Miller, meanwhile, works very hard at her Edie. She does the voice and the laugh and the style to a T, though she never nails the ineffable, effervescent vitality. Who could? On the one hand, Edie is a walking cliché: the poor little rich girl who burned bright then burned out. On the other, shes as enigmatic as Warhol, a white-light/white-heat lightning bolt from the zeitgeist, showering the scene with giddy radiance. You need but see her in Vinyl, her Factory film debut, holding down a corner of its deep-space S&M tableau doing nothing but flicking a cigarette and bopping her head, to get her enchantment. Chief among Hickenlooper's follies is his restaging of Vinyl; I'm glad his heavy hand laid off Kitchen, one of my favorite Warhol two-reelers, in which Edie gives a charmed, hilarious performance punctuated by nonstop sneezing, the signal she's forgotten a line.

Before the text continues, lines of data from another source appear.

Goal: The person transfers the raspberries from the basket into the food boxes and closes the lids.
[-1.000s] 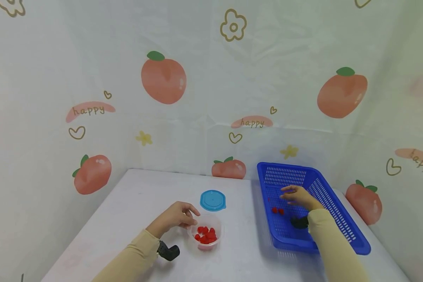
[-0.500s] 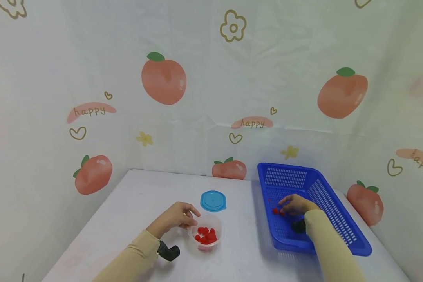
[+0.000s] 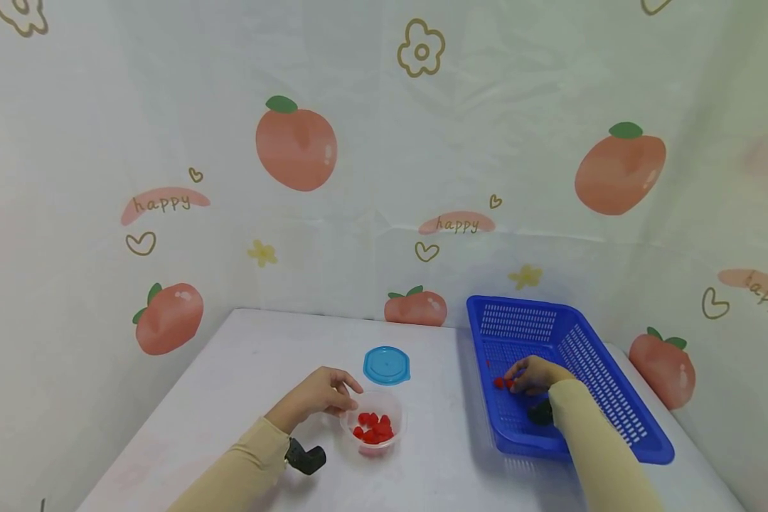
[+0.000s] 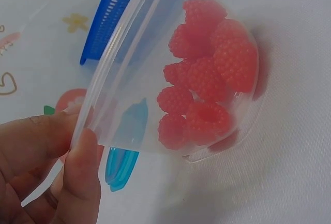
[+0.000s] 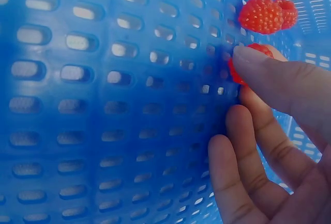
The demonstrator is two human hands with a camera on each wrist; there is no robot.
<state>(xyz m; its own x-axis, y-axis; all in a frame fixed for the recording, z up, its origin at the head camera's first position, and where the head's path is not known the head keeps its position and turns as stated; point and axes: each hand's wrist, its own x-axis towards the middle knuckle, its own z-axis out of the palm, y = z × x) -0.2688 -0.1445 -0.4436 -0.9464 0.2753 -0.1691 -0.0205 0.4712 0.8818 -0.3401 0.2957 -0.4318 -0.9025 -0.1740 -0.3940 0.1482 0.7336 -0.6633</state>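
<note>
My left hand (image 3: 323, 391) pinches the rim of a clear plastic tub (image 4: 137, 74) between thumb and fingers. Inside the tub lie several red raspberries (image 4: 207, 76), gathered at its bottom. Over in the blue perforated basket (image 3: 498, 432), my right hand (image 3: 535, 375) reaches down to the floor near the left side. The right wrist view shows a raspberry (image 5: 236, 72) between its thumb and index finger, partly hidden by the thumb. Just beyond the fingertips sit two more raspberries (image 5: 261, 15), one partly behind the other.
A blue lid (image 3: 387, 365) lies on the white table (image 3: 294, 334) behind the tub. The basket's raised walls surround my right hand. At the back hangs a white curtain (image 3: 371, 142) printed with fruit.
My right hand has moved down and slightly left in the basket, and its fingers have closed on a raspberry. The left hand and tub stay where they were.
</note>
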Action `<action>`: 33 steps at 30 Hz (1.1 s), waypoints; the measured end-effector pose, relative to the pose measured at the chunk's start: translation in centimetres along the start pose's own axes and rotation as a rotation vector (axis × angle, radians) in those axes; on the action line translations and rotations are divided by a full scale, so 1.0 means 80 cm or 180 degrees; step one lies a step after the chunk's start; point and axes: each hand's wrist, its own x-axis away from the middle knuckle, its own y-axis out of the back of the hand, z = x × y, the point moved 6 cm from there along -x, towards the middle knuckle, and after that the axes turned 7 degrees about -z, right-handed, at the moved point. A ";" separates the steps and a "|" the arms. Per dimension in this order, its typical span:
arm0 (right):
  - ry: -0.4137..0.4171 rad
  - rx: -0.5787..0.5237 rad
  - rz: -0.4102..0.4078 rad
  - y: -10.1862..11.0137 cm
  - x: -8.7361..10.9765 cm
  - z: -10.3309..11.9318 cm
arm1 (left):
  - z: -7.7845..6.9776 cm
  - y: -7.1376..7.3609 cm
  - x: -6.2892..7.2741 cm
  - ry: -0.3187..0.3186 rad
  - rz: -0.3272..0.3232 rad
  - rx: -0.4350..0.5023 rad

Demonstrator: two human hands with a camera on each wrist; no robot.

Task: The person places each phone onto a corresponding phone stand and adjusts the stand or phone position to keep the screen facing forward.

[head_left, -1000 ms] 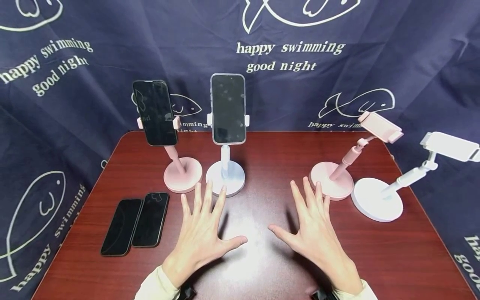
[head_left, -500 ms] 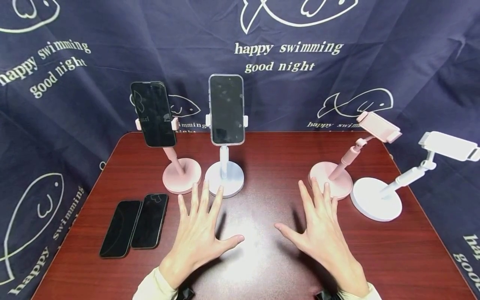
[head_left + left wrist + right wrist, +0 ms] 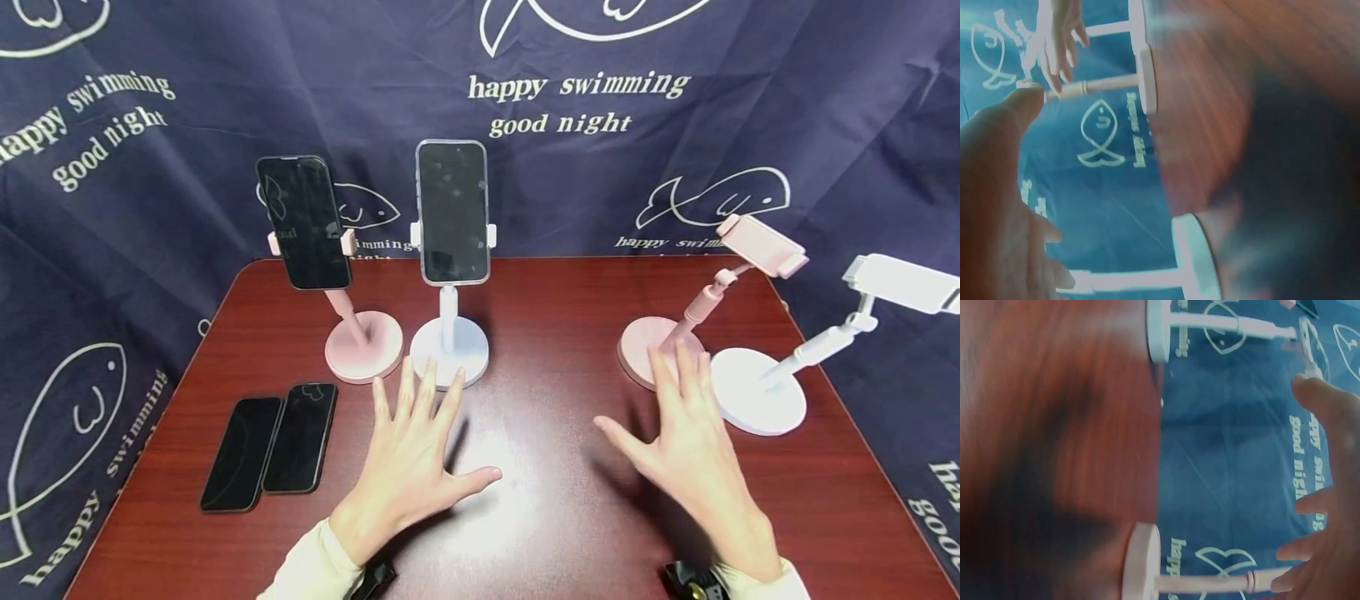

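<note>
My left hand (image 3: 412, 462) hovers palm down over the table with fingers spread and holds nothing. Its fingertips overlap the front of the round base of a white phone stand (image 3: 450, 346), which carries an upright phone (image 3: 453, 212) in its clamp. Left of that, a pink phone stand (image 3: 362, 348) carries a black phone (image 3: 303, 223). My right hand (image 3: 693, 454), also spread and holding nothing, reaches toward a second pink phone stand (image 3: 702, 305); its fingers partly cover that stand's base in the head view. A second white phone stand (image 3: 761, 396) is just right of these fingers. Neither right-hand stand bears a phone.
Two dark phones, one (image 3: 242, 454) beside the other (image 3: 300, 437), lie flat at the table's left. A dark blue cloth (image 3: 555, 183) printed with fish and lettering hangs behind the reddish-brown table (image 3: 540, 308).
My right hand has moved to the right and slightly forward, toward the right pink phone stand. My left hand has shifted only a little. The phones and stands stay in place.
</note>
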 end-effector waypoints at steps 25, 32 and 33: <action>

Hickenlooper makes up for it with his mutilation of Beauty #2, the richest of Warhol's cine-interrogations and the apex of Edie's underground Superstardom. Plunked on a bed with a chunk of stud named Gino, Edie submits to the offscreen questions of Chuck Wein (a clueless Jimmy Fallon), an old friend of Edie's whose crucial and controversial role in the Factory ecosystem is here glossed over. Factory Girl literalizes the rape scenario implicit in Beauty #2, escalating into the vulgar (and wildly exaggerated) spectacle of Wein forcing Gino on the distressed starlet.

wasnt edie ciao! manhattan for dummies?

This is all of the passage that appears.